# [What the exercise asks]
In the entries that follow, copy exactly each line from the first through the line with "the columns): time".

# [Extracted data]
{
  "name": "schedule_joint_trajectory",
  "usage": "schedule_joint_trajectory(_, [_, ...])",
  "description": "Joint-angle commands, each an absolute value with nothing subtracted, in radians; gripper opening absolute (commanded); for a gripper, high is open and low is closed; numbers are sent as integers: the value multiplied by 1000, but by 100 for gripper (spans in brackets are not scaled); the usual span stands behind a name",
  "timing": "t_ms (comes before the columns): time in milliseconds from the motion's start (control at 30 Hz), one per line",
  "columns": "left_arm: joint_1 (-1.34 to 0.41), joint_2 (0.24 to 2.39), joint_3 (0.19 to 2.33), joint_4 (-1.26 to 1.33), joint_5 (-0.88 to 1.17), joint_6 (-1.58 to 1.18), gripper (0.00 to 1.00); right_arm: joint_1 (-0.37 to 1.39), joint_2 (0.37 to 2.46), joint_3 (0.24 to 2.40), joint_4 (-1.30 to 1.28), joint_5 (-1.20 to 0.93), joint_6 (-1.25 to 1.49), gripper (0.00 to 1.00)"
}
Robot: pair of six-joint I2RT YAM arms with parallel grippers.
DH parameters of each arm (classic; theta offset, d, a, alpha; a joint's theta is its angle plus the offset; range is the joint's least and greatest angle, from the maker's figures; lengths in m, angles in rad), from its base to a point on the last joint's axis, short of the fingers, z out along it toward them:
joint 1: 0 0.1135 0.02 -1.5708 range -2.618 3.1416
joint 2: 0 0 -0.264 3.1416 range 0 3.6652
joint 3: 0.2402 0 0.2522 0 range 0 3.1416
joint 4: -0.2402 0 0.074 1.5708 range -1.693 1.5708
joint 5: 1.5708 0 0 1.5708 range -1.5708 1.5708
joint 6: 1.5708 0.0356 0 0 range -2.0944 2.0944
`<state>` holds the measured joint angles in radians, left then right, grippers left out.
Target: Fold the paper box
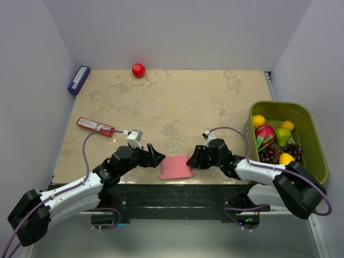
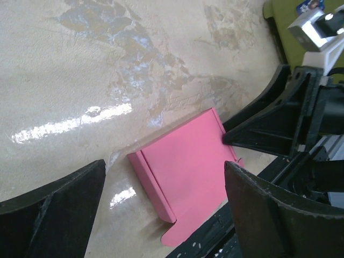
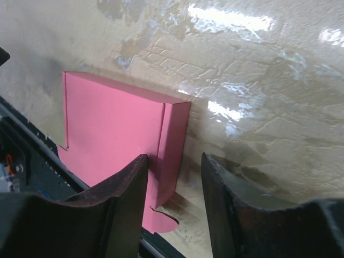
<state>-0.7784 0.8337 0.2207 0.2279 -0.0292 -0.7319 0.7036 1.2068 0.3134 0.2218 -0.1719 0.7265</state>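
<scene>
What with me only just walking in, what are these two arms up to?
Both arms are working on the pink paper box, which lies at the near edge of the table between them. The left gripper is wide open beside its left side, holding nothing. The right gripper has its jaws apart around the narrow creased strip on the box's right side, not clamped. The box looks only partly folded.

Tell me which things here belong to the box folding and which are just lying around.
Job: pink paper box, left gripper, right gripper.
Lying about: red packet, red ball, purple box, green bin of fruit.
</scene>
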Motion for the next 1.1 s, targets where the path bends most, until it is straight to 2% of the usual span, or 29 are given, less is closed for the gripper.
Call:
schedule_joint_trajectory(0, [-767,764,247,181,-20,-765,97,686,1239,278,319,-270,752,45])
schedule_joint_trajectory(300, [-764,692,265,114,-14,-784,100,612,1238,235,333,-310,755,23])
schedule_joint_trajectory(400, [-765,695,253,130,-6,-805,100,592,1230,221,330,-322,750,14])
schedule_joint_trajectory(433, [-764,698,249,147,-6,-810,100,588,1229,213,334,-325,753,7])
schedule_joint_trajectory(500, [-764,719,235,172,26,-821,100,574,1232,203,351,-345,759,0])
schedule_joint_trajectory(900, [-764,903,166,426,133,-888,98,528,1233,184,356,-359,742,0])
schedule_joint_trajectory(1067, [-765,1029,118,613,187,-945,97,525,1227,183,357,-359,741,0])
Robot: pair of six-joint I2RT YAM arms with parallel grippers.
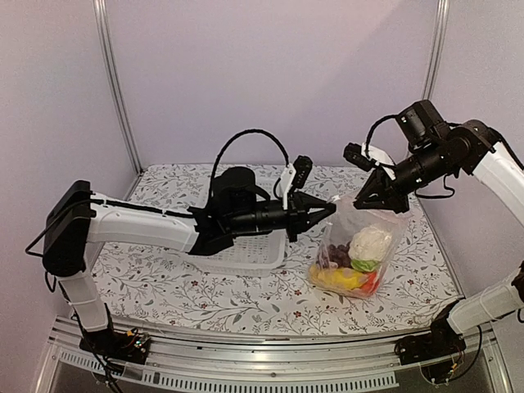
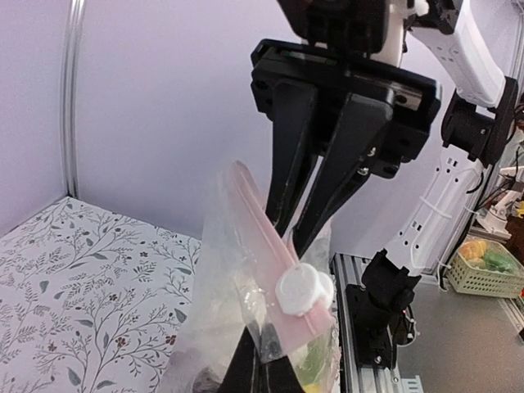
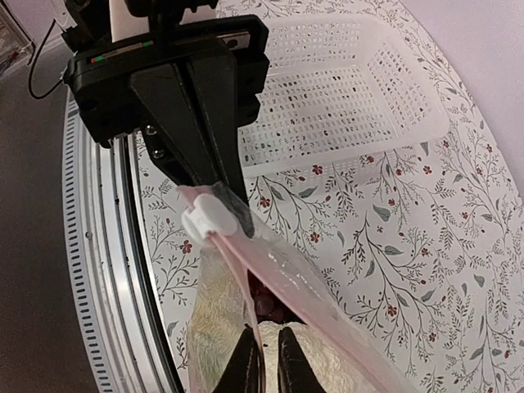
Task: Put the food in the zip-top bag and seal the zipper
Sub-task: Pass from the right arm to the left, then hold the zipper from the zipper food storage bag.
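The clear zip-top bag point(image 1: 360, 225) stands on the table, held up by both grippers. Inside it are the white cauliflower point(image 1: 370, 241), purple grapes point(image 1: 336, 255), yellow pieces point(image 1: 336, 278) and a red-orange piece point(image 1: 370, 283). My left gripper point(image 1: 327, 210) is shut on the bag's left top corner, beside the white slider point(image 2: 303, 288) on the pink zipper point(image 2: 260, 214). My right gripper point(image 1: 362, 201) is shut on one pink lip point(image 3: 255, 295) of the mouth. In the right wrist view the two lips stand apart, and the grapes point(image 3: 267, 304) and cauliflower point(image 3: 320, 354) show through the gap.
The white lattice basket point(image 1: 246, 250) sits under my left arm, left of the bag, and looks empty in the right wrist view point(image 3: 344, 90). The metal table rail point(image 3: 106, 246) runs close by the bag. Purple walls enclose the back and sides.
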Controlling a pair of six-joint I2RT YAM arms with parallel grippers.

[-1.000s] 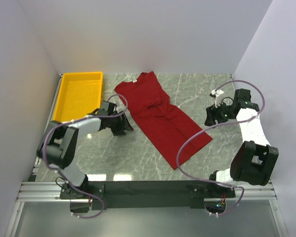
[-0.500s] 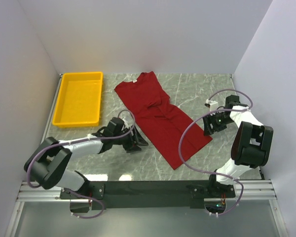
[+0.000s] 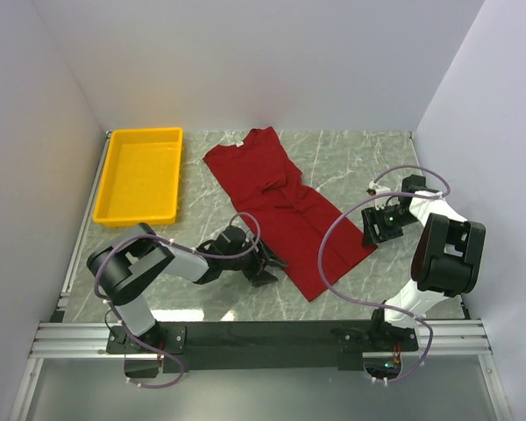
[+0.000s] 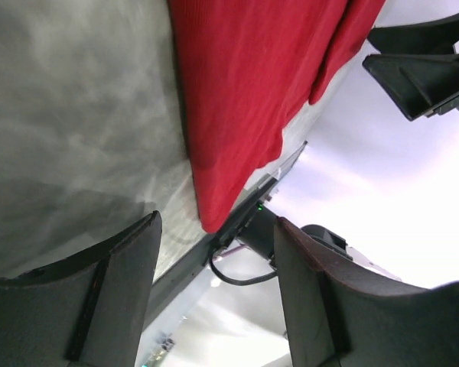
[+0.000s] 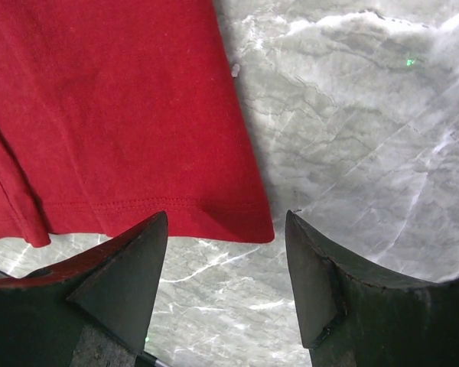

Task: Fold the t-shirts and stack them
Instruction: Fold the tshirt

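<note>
The dark red t-shirt (image 3: 285, 204) lies folded lengthwise on the marble table, neck at the back, hem at the front right. My left gripper (image 3: 274, 272) is open and empty, low by the shirt's near left edge. In the left wrist view the shirt (image 4: 245, 92) lies just ahead of the open fingers (image 4: 99, 306). My right gripper (image 3: 374, 233) is open and empty, hovering by the hem's right corner. The right wrist view shows that hem corner (image 5: 237, 218) between and just beyond the open fingers (image 5: 321, 283).
A yellow plastic tray (image 3: 110, 189) stands at the back left. White walls close in the table on the left, back and right. The black rail (image 3: 263, 333) with the arm bases runs along the near edge.
My left gripper has swept from beside the tray down to the shirt's near left edge. My right gripper has moved in and down to the hem's right corner.
</note>
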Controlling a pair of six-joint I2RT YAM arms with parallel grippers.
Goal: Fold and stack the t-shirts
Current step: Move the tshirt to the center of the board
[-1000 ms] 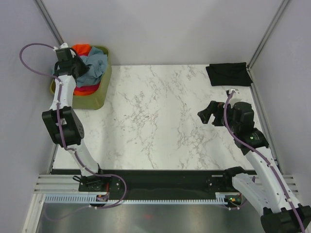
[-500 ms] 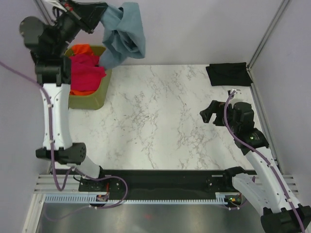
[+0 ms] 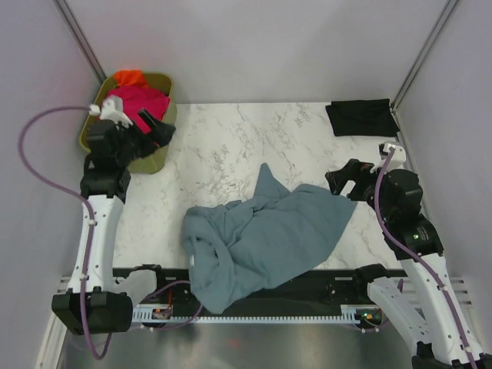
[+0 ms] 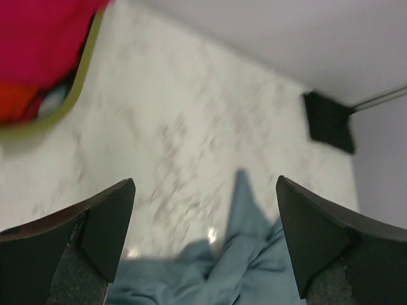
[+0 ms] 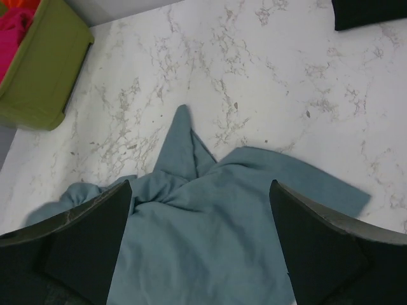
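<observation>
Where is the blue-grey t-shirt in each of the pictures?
Top view: the blue-grey t-shirt lies crumpled in the lower middle.
Left wrist view: it is at the bottom middle, cut off by the picture's edge.
Right wrist view: it fills the lower middle.
Shared landmark: the black t-shirt, folded, at the upper right in all three.

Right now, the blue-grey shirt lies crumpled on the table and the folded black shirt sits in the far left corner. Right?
No. The folded black shirt sits in the far right corner, as the top external view shows. The blue-grey shirt does lie crumpled on the table.
</observation>
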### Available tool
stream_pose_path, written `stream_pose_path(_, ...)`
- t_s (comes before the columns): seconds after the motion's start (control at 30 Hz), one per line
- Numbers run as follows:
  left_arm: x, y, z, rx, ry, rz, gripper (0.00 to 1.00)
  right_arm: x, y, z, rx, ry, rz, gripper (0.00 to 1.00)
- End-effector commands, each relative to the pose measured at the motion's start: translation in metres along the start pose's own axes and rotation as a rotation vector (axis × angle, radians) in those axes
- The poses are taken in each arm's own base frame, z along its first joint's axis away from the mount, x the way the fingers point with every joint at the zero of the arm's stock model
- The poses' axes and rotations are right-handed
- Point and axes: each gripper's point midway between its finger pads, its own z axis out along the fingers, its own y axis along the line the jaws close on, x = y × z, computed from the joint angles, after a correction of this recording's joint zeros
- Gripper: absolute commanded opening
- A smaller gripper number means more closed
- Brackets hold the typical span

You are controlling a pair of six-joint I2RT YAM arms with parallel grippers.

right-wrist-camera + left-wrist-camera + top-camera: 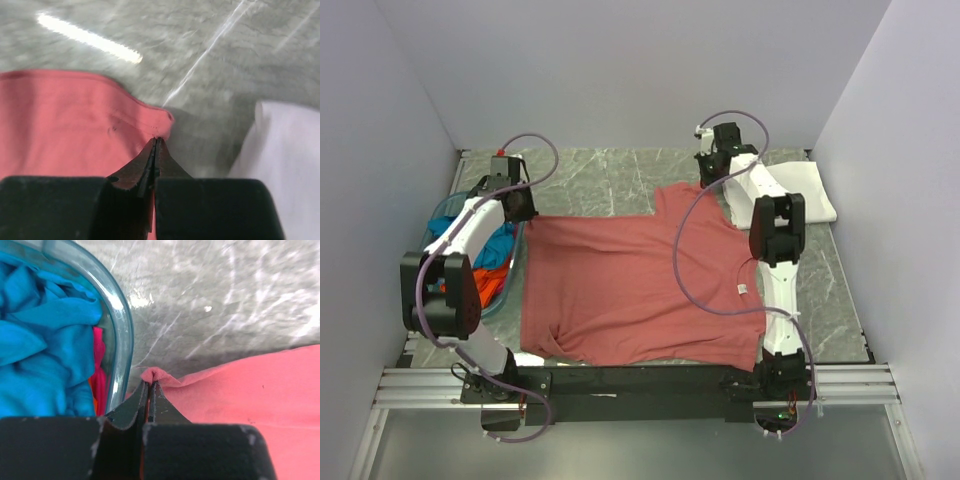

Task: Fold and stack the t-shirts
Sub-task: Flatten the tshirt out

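Note:
The dusty-red t-shirt lies spread on the table, its white neck label at the right. My left gripper is shut on the shirt's far left corner, next to the basket. My right gripper is shut on the far right sleeve corner. A folded white t-shirt lies at the far right; it also shows in the right wrist view. Teal-blue and orange shirts sit in the basket.
The translucent blue plastic basket stands at the left edge, touching the red shirt's left side. Grey marbled tabletop lies bare behind the shirt. White walls close in on the left, back and right.

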Motion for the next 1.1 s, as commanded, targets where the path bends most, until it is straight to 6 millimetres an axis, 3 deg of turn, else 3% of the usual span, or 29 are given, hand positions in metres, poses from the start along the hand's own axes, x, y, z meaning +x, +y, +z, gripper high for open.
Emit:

# [Task answer]
{
  "name": "schedule_joint_trajectory",
  "usage": "schedule_joint_trajectory(_, [_, ...])",
  "description": "Joint-angle commands, each an absolute value with nothing subtracted, in radians; gripper opening absolute (commanded); for a gripper, high is open and low is closed; numbers are sent as integers: the value multiplied by 1000, but by 100 for gripper (spans in brackets are not scaled); the usual span stands behind a name",
  "timing": "t_ms (comes before the columns): time in milliseconds from the motion's start (control at 30 Hz), one per line",

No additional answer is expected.